== TASK OBJECTIVE ==
Each line starting at the one that contains "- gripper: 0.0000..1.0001" and ending at the one that contains "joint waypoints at" must be returned exactly, and the rest of the listing is left out.

== DATASET RECORDS ==

==================================================

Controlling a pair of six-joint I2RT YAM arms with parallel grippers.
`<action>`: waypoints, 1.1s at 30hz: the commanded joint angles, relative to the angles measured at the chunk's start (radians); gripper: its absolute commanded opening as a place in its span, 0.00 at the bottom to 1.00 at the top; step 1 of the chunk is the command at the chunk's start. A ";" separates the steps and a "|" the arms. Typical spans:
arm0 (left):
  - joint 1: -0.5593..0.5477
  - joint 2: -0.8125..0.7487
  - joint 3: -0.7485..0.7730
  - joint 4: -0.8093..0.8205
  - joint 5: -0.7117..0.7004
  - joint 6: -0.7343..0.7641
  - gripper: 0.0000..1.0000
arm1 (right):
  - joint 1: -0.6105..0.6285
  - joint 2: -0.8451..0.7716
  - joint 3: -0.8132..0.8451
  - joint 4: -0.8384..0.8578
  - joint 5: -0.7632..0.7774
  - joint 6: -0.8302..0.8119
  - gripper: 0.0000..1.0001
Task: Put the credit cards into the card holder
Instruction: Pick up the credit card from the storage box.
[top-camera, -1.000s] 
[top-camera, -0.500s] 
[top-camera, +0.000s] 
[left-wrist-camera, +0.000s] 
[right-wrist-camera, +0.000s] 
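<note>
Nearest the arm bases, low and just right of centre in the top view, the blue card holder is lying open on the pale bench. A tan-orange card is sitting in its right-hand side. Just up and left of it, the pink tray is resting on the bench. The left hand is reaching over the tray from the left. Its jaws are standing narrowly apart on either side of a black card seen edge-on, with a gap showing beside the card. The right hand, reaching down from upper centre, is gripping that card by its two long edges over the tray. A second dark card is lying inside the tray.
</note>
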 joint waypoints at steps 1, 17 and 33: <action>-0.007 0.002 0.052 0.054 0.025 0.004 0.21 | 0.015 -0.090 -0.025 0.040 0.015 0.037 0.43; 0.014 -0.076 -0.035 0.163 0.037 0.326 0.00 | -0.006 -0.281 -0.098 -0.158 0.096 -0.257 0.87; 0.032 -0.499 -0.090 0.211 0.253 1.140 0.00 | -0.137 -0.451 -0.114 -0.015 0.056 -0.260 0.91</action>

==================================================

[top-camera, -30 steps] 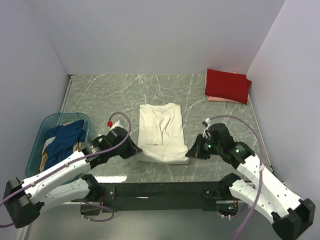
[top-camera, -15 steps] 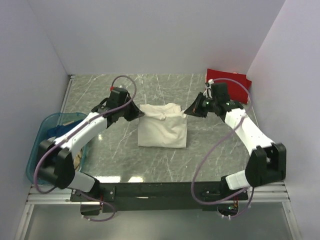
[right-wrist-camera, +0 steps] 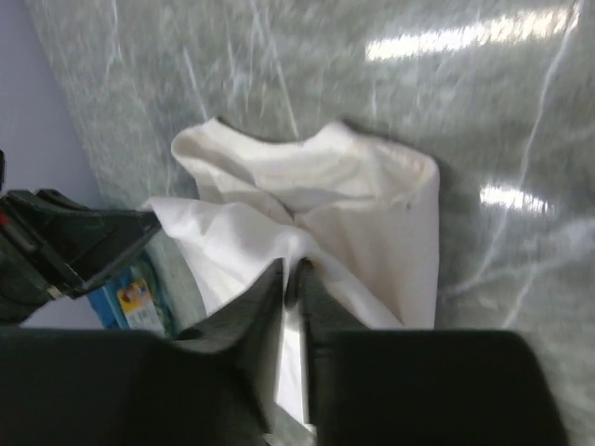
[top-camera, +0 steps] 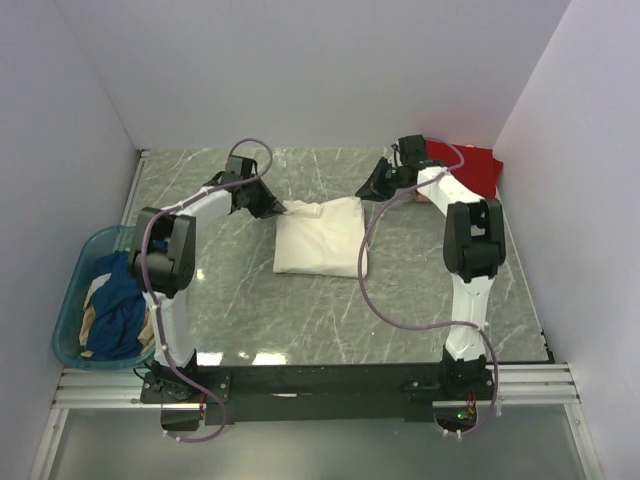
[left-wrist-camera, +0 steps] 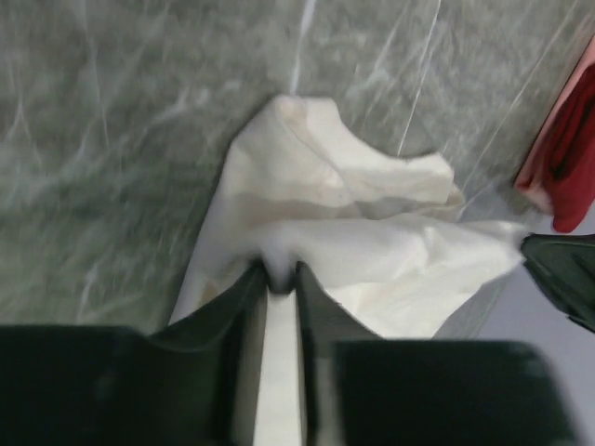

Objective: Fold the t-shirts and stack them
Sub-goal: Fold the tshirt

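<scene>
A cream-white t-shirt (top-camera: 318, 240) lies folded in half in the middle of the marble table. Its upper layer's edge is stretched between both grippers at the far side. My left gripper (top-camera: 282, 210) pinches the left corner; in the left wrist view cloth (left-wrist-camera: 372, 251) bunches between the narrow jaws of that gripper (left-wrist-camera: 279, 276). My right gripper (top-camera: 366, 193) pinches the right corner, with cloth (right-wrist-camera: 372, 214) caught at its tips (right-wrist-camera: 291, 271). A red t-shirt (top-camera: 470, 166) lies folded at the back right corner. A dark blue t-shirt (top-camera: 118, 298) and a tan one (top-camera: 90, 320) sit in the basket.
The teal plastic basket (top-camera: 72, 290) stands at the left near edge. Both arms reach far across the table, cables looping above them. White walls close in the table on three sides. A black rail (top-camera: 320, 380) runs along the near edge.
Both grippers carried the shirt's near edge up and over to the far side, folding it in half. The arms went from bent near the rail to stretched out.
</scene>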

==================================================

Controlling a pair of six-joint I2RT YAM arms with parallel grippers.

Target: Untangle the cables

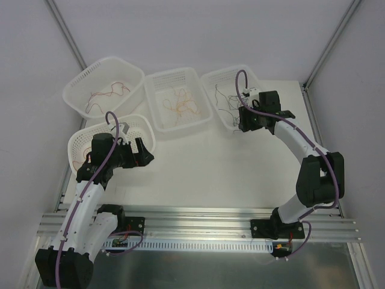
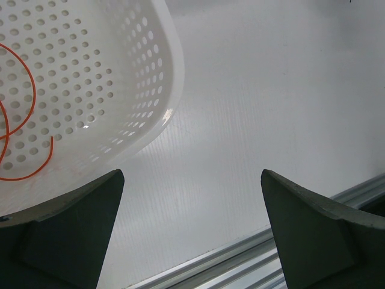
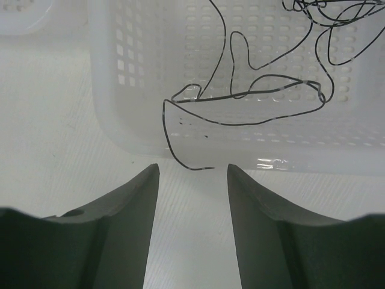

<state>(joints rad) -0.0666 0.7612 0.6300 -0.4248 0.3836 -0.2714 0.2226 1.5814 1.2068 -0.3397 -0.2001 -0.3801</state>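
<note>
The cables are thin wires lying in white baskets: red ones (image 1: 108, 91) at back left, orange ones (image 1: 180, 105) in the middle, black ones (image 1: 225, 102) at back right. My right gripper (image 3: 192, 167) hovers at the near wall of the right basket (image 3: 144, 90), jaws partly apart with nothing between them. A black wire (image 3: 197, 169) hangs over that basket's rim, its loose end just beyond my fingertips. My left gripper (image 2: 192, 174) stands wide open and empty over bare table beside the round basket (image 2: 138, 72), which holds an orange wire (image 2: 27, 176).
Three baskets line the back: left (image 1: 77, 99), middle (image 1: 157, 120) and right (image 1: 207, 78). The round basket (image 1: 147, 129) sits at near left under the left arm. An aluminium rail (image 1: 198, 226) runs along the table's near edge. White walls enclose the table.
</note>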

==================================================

== RESULT OF THIS EXERCISE ==
  - gripper: 0.0000..1.0001
Task: Put the credit cards into the card holder
Instruction: Pick up the credit card from the storage box.
[top-camera, -1.000s] 
[top-camera, -0.500s] 
[top-camera, +0.000s] 
[left-wrist-camera, +0.000s] 
[right-wrist-camera, +0.000s] 
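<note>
Nearest the arm bases, low and just right of centre in the top view, the blue card holder is lying open on the pale bench. A tan-orange card is sitting in its right-hand side. Just up and left of it, the pink tray is resting on the bench. The left hand is reaching over the tray from the left. Its jaws are standing narrowly apart on either side of a black card seen edge-on, with a gap showing beside the card. The right hand, reaching down from upper centre, is gripping that card by its two long edges over the tray. A second dark card is lying inside the tray.
</note>
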 joint waypoints at steps 1, 17 and 33: <action>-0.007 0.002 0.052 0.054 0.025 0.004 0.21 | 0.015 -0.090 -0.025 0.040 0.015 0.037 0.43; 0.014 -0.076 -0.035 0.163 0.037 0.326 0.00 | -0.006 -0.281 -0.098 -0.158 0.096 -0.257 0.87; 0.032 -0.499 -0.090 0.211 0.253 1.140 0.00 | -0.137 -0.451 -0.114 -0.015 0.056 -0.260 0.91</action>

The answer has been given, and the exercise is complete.